### WHAT THE TASK REQUIRES
Copy every line of the records below that holds the word "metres".

### DATA PROVIDED
#####

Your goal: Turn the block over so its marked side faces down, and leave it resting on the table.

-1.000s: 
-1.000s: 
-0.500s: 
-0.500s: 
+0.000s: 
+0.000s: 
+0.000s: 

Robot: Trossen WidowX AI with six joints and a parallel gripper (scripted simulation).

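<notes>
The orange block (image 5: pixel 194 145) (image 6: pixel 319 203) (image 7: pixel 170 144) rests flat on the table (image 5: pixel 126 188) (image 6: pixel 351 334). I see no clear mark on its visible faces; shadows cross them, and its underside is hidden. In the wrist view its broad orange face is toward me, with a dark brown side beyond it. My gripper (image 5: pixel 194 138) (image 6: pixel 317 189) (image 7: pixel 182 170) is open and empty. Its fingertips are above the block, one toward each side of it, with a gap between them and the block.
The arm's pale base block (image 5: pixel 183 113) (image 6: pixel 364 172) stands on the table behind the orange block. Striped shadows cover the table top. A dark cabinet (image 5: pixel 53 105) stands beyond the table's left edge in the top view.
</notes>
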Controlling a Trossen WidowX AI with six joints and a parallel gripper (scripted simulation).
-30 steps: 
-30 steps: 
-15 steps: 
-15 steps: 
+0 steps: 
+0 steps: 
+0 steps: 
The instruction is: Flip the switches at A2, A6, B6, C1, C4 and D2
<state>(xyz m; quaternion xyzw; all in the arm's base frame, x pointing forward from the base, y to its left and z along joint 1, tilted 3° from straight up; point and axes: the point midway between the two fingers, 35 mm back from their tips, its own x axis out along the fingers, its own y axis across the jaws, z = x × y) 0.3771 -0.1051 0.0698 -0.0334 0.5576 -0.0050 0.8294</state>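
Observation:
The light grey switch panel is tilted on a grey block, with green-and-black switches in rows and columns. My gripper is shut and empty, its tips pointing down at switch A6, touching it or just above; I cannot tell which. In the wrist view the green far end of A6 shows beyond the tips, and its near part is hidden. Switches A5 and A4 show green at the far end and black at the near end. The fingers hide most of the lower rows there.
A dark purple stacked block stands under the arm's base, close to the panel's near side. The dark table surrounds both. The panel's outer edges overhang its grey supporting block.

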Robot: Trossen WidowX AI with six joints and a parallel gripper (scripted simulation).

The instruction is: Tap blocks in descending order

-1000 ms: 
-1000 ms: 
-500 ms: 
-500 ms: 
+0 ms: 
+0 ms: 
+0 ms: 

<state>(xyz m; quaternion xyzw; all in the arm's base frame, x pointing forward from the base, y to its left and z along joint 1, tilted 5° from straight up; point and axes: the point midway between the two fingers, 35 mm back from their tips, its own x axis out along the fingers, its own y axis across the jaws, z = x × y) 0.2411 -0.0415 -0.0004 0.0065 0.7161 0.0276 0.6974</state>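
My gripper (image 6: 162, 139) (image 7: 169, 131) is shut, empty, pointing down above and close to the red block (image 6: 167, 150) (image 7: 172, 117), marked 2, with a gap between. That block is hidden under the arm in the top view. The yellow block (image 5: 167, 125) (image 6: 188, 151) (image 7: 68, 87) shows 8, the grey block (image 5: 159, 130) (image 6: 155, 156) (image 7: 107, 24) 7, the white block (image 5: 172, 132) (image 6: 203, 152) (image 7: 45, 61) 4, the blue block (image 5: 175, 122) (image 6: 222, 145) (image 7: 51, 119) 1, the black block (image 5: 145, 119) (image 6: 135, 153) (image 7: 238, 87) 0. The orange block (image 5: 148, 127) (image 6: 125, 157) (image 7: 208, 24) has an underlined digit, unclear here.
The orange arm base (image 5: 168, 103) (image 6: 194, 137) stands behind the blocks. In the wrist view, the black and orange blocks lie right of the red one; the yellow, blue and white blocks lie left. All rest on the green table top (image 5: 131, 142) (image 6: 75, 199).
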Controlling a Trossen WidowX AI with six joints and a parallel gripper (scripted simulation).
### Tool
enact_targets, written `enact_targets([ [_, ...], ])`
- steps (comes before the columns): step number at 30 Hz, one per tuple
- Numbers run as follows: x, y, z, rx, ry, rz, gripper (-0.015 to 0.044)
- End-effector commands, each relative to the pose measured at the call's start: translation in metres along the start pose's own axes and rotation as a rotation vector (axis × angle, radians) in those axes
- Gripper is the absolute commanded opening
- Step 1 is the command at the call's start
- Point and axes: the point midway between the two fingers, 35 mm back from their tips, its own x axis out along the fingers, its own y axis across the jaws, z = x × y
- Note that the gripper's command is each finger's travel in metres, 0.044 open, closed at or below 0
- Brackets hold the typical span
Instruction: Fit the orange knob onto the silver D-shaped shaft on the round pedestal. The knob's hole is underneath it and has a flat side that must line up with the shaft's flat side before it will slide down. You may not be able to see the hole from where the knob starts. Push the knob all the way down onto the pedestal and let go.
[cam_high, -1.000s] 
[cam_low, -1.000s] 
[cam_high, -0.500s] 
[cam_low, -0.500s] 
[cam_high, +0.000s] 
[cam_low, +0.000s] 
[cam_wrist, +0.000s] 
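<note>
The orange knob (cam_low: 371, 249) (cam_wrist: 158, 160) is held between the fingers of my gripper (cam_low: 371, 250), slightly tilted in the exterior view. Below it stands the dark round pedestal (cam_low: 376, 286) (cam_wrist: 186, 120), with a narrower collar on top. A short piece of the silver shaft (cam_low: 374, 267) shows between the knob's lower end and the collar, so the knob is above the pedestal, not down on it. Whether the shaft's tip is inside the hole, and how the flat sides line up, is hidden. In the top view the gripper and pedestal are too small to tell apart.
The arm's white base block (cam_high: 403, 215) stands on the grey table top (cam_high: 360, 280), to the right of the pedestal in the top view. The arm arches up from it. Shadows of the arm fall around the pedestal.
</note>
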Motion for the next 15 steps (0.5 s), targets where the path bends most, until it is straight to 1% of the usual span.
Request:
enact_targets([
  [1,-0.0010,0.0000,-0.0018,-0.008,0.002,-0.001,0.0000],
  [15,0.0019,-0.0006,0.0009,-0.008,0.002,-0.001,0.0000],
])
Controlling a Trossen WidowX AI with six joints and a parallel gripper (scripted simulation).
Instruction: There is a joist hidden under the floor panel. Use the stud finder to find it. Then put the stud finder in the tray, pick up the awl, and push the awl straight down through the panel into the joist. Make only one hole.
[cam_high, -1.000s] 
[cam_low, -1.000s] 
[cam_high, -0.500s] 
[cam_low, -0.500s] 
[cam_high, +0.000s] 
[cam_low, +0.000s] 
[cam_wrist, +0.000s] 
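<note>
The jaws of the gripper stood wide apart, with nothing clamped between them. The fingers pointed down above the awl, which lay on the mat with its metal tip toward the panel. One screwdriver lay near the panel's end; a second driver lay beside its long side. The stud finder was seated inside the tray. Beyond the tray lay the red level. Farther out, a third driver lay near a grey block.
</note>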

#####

### RESULT
- End-effector commands, each relative to the pose measured at the call's start: translation in metres along the start pose's own axes and rotation as a rotation vector (axis × angle, radians) in those axes
- Note that the gripper's command is each finger's travel in metres, 0.044 open, closed at or below 0

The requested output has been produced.